Upon opening Edge you are encouraged to complete the In-App Lessons. After 20 mins working through these lessons you’ll be asking yourself why you never dug deeper into Flash. The answer is simple though, Edge invites the user in. There are only 6 Tools to use and the layout feels manageable. For simple splash screens or welcome pages which can be imported into all environments (including iOS), Edge is the way to go. I am already working with a teacher at my school to create a welcome screen for her iBook.

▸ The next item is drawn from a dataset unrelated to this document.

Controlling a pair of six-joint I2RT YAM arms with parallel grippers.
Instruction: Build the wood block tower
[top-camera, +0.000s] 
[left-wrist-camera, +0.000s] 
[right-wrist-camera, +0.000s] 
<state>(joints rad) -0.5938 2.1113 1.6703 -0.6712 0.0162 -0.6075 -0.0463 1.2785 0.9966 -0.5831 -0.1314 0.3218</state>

It is clear that many seasoned professionals are criticising Adobe for their move into simplified design approach. After all the outcome of hiding code kind of results in more code being generated in the background. For the purists out there this has to be a step backward. I would suggest that the accessibility for new users including students and teachers will have a very positive outcome. I see a definite market of young adopters who want to get to grips with Adobe tools learning with both Edge and Muse.


The Creative Cloud

Another new approach involving subscription payments to Adobe to receive the software you want. Also providing online and collaborative storage and web hosting for your websites. The 20gig of storage allows me to start work on a Photoshop file on my laptop and finish on my iPad using Adobe Touch.


The Student and Teacher Edition will cost you US$29.99 per month. Just to re-cap, this allows you unlimited access to the entire Master Collection if you need it. At present it is the only way to get your hands on Edge and Muse too.



Adobe seem to be shuffling things around a lot at present. Through the Creative Cloud they are tackling one of the biggest problems they have in piracy of software. With two new entry level packages they are opening the doors for many new inexperienced customers. Equally support for existing users is as good as it ever was. My only criticism here is that there are now almost 20 products on offer. The edges between each product is blurred and to find the best tool is sometimes not obvious.


For the first time when using the Adobe suite you will feel like you are not the last one to join the party, you wont be playing constant catch up with the professionals. For educators and students that rocks! For professions of the future that means a new era of designers and developers coming through with the know how and enthusiasm to adopt Adobe tools.